## [AVAILABLE DATA]
=== Section Start ===

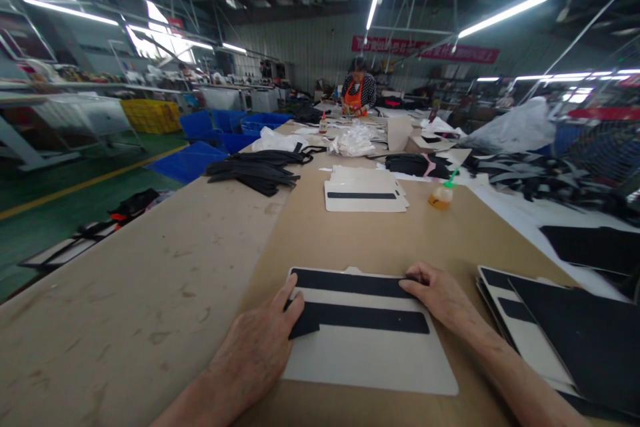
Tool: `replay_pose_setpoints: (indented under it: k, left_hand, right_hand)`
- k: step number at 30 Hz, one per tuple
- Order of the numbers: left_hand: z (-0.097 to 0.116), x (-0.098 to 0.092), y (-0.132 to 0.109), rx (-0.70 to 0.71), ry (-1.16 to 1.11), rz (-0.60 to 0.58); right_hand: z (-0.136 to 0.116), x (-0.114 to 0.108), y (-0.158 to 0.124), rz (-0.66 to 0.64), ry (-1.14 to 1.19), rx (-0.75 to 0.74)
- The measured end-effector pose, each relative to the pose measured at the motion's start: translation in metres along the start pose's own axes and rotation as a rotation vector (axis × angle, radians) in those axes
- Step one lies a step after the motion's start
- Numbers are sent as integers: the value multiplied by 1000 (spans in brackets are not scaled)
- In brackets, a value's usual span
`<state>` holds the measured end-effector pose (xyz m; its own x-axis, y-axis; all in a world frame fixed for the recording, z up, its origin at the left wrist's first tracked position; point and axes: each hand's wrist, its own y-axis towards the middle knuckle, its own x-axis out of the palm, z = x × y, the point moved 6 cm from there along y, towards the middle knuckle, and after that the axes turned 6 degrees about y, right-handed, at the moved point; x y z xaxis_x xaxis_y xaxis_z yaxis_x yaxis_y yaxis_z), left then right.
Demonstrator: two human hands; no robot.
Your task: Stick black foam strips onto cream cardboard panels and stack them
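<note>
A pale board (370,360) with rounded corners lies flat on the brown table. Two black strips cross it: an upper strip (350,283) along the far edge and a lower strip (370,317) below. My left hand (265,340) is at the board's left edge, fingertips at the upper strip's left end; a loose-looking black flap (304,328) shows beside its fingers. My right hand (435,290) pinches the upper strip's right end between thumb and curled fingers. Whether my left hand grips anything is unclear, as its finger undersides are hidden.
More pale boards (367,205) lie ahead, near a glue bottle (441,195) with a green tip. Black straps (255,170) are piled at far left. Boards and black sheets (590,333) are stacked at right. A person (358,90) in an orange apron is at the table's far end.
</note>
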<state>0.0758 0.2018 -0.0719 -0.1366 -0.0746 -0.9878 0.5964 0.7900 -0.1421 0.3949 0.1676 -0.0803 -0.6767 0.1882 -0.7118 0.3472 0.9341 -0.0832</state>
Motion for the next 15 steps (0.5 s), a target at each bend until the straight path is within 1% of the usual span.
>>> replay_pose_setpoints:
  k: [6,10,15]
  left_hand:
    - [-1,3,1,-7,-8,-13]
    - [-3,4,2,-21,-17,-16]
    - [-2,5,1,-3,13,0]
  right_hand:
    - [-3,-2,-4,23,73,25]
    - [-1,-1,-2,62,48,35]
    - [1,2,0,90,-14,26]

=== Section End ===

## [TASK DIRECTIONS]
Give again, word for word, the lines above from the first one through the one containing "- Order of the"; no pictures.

## [RESULT]
Tool: `replay_pose_setpoints: (indented under it: k, left_hand, right_hand)`
- k: step number at 30 Hz, one per tuple
- Order of the numbers: left_hand: z (-0.097 to 0.116), x (-0.098 to 0.092), y (-0.132 to 0.109), rx (-0.70 to 0.71), ry (-1.16 to 1.11), rz (-0.60 to 0.58); right_hand: z (-0.136 to 0.116), x (-0.114 to 0.108), y (-0.158 to 0.124), rz (-0.66 to 0.64), ry (-1.14 to 1.19), rx (-0.75 to 0.74)

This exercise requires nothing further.